Your goal. Word for word, copy the entire listing.

Exercise data.
:::
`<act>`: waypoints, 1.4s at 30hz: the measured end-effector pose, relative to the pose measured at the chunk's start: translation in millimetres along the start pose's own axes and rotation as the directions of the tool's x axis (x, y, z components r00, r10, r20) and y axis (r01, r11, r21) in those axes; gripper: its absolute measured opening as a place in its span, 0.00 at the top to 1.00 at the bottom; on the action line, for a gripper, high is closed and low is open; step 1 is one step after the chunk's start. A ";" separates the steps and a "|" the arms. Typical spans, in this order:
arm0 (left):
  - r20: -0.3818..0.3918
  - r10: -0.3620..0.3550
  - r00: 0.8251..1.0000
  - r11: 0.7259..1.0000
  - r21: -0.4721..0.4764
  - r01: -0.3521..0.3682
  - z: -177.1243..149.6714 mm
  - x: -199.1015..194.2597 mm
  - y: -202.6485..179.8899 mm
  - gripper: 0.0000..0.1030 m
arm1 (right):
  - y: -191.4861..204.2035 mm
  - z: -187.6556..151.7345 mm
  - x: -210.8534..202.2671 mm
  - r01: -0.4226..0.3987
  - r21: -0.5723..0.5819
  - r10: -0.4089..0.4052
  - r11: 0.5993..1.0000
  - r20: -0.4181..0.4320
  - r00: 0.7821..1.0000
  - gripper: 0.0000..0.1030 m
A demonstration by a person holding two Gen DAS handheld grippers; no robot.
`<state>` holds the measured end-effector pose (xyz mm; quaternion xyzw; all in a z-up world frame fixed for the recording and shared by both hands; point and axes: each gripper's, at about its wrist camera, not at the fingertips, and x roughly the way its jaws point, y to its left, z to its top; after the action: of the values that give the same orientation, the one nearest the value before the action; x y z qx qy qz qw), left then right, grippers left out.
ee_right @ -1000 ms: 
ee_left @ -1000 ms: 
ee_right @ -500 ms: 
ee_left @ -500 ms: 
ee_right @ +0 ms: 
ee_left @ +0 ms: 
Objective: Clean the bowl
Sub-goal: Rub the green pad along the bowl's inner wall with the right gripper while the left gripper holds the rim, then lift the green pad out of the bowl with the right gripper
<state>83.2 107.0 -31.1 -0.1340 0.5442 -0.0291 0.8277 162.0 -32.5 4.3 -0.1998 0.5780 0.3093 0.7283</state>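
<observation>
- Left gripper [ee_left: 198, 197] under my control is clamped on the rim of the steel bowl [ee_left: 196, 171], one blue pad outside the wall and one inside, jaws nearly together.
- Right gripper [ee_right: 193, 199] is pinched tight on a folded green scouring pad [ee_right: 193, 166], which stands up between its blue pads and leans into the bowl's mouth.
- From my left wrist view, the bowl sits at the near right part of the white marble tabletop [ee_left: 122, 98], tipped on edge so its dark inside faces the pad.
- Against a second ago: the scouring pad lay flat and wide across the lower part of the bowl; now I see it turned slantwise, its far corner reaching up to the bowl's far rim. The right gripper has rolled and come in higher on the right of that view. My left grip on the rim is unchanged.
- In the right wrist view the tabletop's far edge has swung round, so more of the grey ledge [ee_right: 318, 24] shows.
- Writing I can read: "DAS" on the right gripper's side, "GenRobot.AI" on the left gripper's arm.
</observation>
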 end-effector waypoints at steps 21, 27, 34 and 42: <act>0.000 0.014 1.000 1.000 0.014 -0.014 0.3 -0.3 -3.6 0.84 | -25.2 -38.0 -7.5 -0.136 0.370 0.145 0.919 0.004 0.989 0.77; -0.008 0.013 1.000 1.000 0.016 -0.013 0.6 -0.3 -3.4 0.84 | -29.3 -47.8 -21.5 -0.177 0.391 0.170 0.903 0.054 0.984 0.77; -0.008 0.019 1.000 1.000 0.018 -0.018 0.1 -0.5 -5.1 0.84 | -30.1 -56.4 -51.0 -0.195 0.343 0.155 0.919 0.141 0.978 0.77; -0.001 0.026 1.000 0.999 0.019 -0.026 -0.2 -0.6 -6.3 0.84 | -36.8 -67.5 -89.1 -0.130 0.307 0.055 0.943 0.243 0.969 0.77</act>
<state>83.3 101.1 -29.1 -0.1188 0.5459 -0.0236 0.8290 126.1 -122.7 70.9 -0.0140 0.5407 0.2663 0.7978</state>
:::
Response to the task.
`<act>`: waypoints, 1.4s at 30hz: the measured end-effector pose, relative to the pose measured at the chunk's start: translation in millimetres along the start pose's own axes and rotation as the directions of the tool's x axis (x, y, z components r00, r10, r20) and y axis (r01, r11, r21) in those axes; gripper: its absolute measured opening as a place in its span, 0.00 at the top to 1.00 at the bottom; on the action line, for a gripper, high is closed and low is open; step 1 is one step after the chunk's start. A ";" separates the steps and a "|" the arms. Typical spans, in this order:
arm0 (left):
  - r20: -0.3818..0.3918
  - r10: -0.3620..0.3550
  - r00: 0.8251..1.0000
  - r11: 0.7259..1.0000
  - r21: -0.4721..0.4764
  - r01: -0.3521..0.3682
  - z: -177.1243..149.6714 mm
  - x: -199.1015..194.2597 mm
  - y: -202.6485..179.8899 mm
  - gripper: 0.0000..0.1030 m
arm1 (right):
  - y: -191.4861..204.2035 mm
  - z: -187.6556..151.7345 mm
  - x: -210.8534..202.2671 mm
  - r01: -0.4226..0.3987
  - r21: -0.5723..0.5819
  - r10: -0.4089..0.4052
  - r11: 0.5993..1.0000
  - r20: -0.4181..0.4320
  - r00: 0.7821..1.0000
  - gripper: 0.0000..0.1030 m
A demonstration by a person holding two Gen DAS handheld grippers; no robot.
`<state>` holds the measured end-effector pose (xyz mm; quaternion xyzw; all in a z-up world frame fixed for the recording and shared by both hands; point and axes: each gripper's, at about its wrist camera, not at the fingertips, and x roughly the way its jaws point, y to its left, z to its top; after the action: of the values that give the same orientation, the one nearest the value before the action; x y z qx qy qz qw), left then right, grippers left out.
ee_right @ -1000 ms: 
ee_left @ -1000 ms: 
ee_right @ -500 ms: 
ee_left @ -500 ms: 
ee_right @ +0 ms: 
ee_left @ +0 ms: 
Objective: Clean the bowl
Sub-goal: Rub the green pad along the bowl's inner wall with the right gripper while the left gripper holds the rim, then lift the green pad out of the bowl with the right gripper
<state>83.2 107.0 -31.1 -0.1340 0.5442 -0.0291 0.8277 162.0 -32.5 4.3 -0.1998 0.5780 0.3093 0.7283</state>
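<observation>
- Left gripper [ee_left: 198, 197] under my control is clamped on the rim of the steel bowl [ee_left: 196, 171], one blue pad outside the wall and one inside, jaws nearly together.
- Right gripper [ee_right: 193, 199] is pinched tight on a folded green scouring pad [ee_right: 193, 166], which stands up between its blue pads and leans into the bowl's mouth.
- From my left wrist view, the bowl sits at the near right part of the white marble tabletop [ee_left: 122, 98], tipped on edge so its dark inside faces the pad.
- Against a second ago: the scouring pad lay flat and wide across the lower part of the bowl; now I see it turned slantwise, its far corner reaching up to the bowl's far rim. The right gripper has rolled and come in higher on the right of that view. My left grip on the rim is unchanged.
- In the right wrist view the tabletop's far edge has swung round, so more of the grey ledge [ee_right: 318, 24] shows.
- Writing I can read: "DAS" on the right gripper's side, "GenRobot.AI" on the left gripper's arm.
</observation>
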 end-effector waypoints at steps 21, 27, 34 and 42: <act>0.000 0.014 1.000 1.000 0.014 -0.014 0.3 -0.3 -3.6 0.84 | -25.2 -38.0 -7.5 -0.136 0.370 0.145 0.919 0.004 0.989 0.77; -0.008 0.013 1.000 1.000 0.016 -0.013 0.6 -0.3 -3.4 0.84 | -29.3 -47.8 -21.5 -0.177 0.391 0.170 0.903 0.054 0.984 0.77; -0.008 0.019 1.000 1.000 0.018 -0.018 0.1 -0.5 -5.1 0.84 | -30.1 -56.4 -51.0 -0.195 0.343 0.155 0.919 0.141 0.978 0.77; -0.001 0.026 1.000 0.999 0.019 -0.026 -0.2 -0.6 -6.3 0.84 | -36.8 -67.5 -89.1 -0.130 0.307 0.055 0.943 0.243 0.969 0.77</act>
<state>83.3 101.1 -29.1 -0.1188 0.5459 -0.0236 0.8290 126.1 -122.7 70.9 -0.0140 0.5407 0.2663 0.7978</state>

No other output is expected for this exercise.